Vapour Organic Beauty Atmosphere Luminous Foundation 90 (more) Any foundation that matches me out of the box [okay, it's a hair dark now in the depths of winter, but nothing a dab of Suki can't solve] is a noteworthy discovery; factor in a creamy, clean-ingredients-filled formula, a skinlike finish and a small company with decent ethics to support and we have a favourite for this year, and no doubt many to come.

Burberry Sheer Touch Concealer 01 (more) The best texture I've ever encountered in a concealer, and the perfect pink tones in a shade darker than my skin to knock back my blue/green circles without making my face look unnaturally flat. One click suffices so this tube has been going strong since May, with daily use. (Honourable mention goes to Korres Materia Herba Anti-Dark Circles Eye Cream (reviewed here, with my other skincare discoveries of 2012), without which this click-pen wouldn't provide sufficient coverage.)

Rouge Bunny Rouge Eye Gloss Typical of RBR, to nail a product I'd been craving for years: a truly glossy (no glitter or iridescent sheen), absolutely un-sticky highlighter, versatile enough to use under, over or mixed with powders on the lid, or elsewhere on the face. Stands on its own in minimalist looks too.

L'Oreal Telescopic False Lash Waterproof Mascara (worn here and here) Every bit as good as the Fasio mascara I reviewed earlier this year, but available locally, and currently on BOGOF at Boots. Made in Italy, but with the gimmicky wand and separate-remover-needed apocalypse-proof formula more usually found in Japanese brands.

Tom Ford Eyeshadow Blend Brush (review and comparison with my other blenders soon.) Excellent balanced goat-hair crease/blending brush, made by Hakuhodo.

Most of the colour products I've already reviewed:
Dolce&Gabbana Sole blush (here) and Guerlain Rouge G L'Extrait M25 Colère (here) are both great examples of bright, clear reds with enough corally warmth to counteract my naturally cool pink cheeks and mauve lips, in faultless formulas.
THREE Flash Performance Eyeliner 05 Eye Rock (here) is the best black liner I can imagine, and I've professed my love for the Shu Uemura Karl Lagerfeld Prestigious Bordeaux Palette so frequently and recently that surely no more need be said.

Still forthcoming, a review of Kiko Long-Lasting Stick Eyeshadow in 04 Golden Chocolate, which in short is another By-Terry-Ombre-Blackstar-a-like, and even cheaper than the Topshop version.
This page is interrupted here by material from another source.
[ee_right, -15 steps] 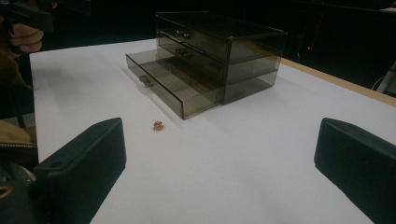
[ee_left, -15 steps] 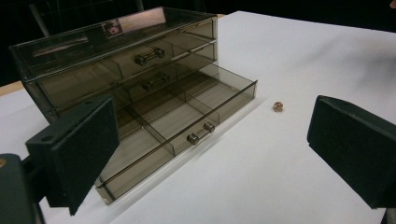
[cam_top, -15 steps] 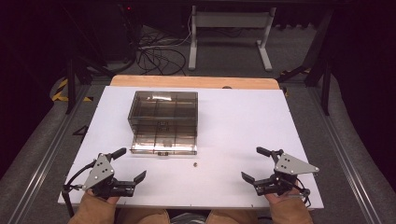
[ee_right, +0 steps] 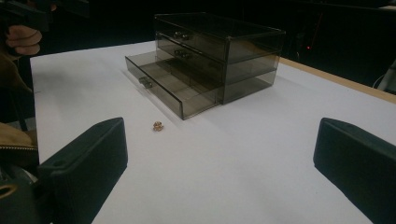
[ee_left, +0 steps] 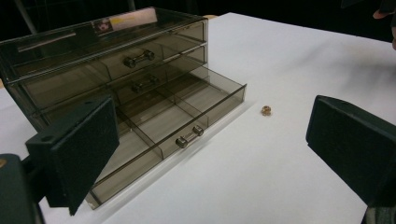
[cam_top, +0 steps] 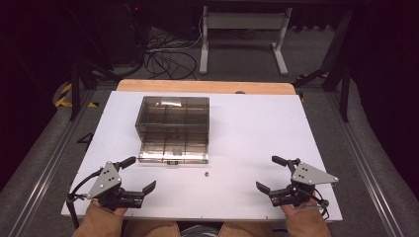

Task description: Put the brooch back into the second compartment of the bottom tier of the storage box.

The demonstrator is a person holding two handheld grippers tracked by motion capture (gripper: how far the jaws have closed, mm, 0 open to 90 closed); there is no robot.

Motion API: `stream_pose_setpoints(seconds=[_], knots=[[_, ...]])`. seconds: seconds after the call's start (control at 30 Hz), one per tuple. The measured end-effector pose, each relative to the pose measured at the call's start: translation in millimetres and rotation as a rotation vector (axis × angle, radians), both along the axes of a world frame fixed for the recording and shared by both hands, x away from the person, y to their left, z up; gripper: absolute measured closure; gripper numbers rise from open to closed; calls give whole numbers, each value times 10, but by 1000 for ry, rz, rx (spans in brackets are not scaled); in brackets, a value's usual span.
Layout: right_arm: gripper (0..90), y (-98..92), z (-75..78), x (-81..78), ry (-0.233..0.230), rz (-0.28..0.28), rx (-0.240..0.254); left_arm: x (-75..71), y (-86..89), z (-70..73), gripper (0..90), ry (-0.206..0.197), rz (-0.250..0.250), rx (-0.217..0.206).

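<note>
High view: the small brass nut (cam_top: 206,174) lies on the table (cam_top: 257,138) between both wide-open hand-held grippers, at two o'clock from the left hand-held gripper (cam_top: 139,175) and slightly nearer it than the right hand-held gripper (cam_top: 271,174), just before the smoked drawer box's (cam_top: 174,126) pulled-out bottom drawer (cam_top: 173,153).

High view overhead facing forward; gripper views low, oblique (both sharing the drawer box (cam_top: 173,129)).

White table (cam_top: 257,128) carries a smoky clear drawer box (cam_top: 173,126), bottom drawer pulled out. Small brass nut (cam_top: 206,174) lies just in front.
</note>
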State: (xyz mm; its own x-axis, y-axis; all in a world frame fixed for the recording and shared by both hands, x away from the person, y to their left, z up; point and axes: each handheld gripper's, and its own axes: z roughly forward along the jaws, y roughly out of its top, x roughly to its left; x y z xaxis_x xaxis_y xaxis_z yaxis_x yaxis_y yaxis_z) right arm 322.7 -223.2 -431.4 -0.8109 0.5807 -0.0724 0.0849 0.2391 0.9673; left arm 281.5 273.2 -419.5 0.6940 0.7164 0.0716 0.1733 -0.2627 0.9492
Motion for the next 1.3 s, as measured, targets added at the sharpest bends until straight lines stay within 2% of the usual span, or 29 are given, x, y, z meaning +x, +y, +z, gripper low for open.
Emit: stream_pose_setpoints(seconds=[0.3,0.47,0.53,0.57,0.67,0.7,0.8,0.87,0.93,1.07,1.17,1.3], knots=[[39,12,-10,1,6,7,3,3,-34,54,41,5,-52,4],[42,30,-12,-3,7,10,-3,23,-53,100,42,18,-61,7],[42,37,-18,3,10,12,-8,41,-72,124,43,14,-61,22],[43,39,-21,6,11,12,-8,54,-102,138,44,33,-70,24],[45,42,-24,7,13,13,-10,77,-126,161,45,33,-73,45],[45,42,-25,5,14,12,-10,96,-155,184,45,57,-81,39],[45,41,-29,7,15,12,-8,152,-210,219,45,74,-82,53],[46,43,-32,12,16,12,-10,171,-239,222,45,86,-89,46],[45,47,-33,12,16,14,-12,231,-312,244,44,98,-115,47],[45,46,-36,15,17,12,-11,277,-399,270,45,97,-138,62],[46,45,-39,15,19,14,-9,310,-539,307,44,86,-160,102],[46,43,-39,12,18,14,-9,356,-654,328,44,90,-181,106]])
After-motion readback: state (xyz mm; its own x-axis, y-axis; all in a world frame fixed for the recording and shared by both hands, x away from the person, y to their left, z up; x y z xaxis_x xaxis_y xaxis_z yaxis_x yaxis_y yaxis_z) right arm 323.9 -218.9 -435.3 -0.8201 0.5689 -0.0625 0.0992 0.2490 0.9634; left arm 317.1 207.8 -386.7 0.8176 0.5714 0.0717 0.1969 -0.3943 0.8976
Scent of the Year: L'Artisan Seville À L'Aube
I've helpfully drawn your attention to the reason for my purchase....
Totally cheating, since this is the only unplanned fragrance purchase I made this year. But I don't like playing favourites with my pretties anyway -- it feels like....playing favourites. I reach for lush white florals to chase away winter blues and this one is a particularly gorgeous rendition: bright orange-blossom and honeyed jasmine, delicately edged in incense, the sweetness cut with subtlest lavender and lifted by sparkling pink pepper -- bottled sunlight.
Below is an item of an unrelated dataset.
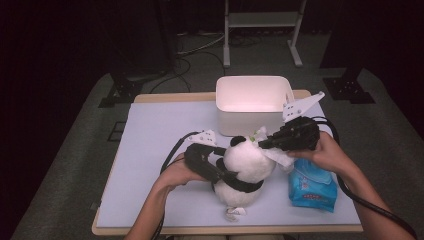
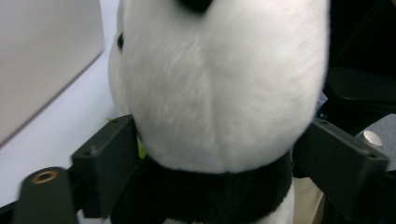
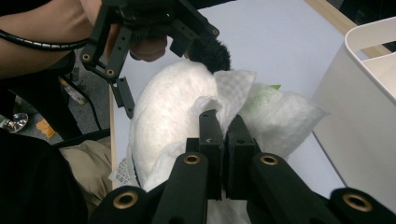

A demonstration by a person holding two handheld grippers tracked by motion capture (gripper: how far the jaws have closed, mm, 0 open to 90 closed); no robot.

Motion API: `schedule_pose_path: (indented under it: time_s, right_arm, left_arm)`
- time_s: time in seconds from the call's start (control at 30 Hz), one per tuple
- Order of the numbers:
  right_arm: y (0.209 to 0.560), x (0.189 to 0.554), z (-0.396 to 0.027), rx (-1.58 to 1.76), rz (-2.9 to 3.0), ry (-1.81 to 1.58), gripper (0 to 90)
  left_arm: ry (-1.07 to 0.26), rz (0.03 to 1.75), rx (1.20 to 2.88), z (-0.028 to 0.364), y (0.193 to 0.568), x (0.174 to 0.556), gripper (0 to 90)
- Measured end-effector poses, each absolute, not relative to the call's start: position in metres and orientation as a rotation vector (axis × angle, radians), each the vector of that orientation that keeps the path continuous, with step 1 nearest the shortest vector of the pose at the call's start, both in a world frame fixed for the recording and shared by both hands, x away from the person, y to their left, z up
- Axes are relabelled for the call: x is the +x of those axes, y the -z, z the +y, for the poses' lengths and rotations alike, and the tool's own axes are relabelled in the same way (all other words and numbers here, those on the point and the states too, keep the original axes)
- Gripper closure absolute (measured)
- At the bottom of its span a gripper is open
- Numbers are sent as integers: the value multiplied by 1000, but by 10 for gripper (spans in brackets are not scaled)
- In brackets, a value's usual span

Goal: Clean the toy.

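Observation:
A black-and-white plush panda (image 1: 247, 162) sits upright near the table's front middle. My left gripper (image 1: 244, 176) reaches in from the left, and its jaws stand wide on either side of the panda's neck, just under the white head (image 2: 219, 84). The fur touches both jaws, with no clear squeeze. My right gripper (image 1: 262, 143) comes from the right and is shut on a white wipe (image 3: 285, 116), which lies against the top of the panda's head (image 3: 173, 107), by its black ear. Part of the wipe (image 1: 282, 157) hangs under that gripper.
A white bin (image 1: 250, 122) stands just behind the panda, its wall close on the right in the right gripper view (image 3: 364, 116). A blue pack of wipes (image 1: 312, 187) lies at the front right under the right hand. The pale mat (image 1: 150, 145) is bare to the left.

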State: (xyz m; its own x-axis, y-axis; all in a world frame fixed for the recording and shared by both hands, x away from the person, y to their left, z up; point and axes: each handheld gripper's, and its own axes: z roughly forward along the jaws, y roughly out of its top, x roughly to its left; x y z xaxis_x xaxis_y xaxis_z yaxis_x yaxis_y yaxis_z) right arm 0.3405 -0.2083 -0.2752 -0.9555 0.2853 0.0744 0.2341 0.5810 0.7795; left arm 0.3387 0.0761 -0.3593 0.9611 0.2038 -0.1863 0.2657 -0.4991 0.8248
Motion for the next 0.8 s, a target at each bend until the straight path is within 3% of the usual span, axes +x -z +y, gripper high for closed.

PS If any of you remember my resolution last January to buy only twelve new products in the year (discounting replacements and staples) and was expecting this post to wrap that up -- in conclusion, big fat fail. Of the eight products I bought before nixing the plan, I've kept two, only one of which (D&G Sole) made it onto this list of favourites (the other was RBR Calypso eye pencil), which is actually worse than my usual impulsive/unplanned hit-rate. [Overall my collection has shrunk -- of which more in a future post -- but I don't think the 12-12 project deserves any credit for that.]
For the last few months of 2012 I've had more success employing a one-in-one-out system of replacement buying, with no 'free' purchases, and will be continuing with that plan in 2013.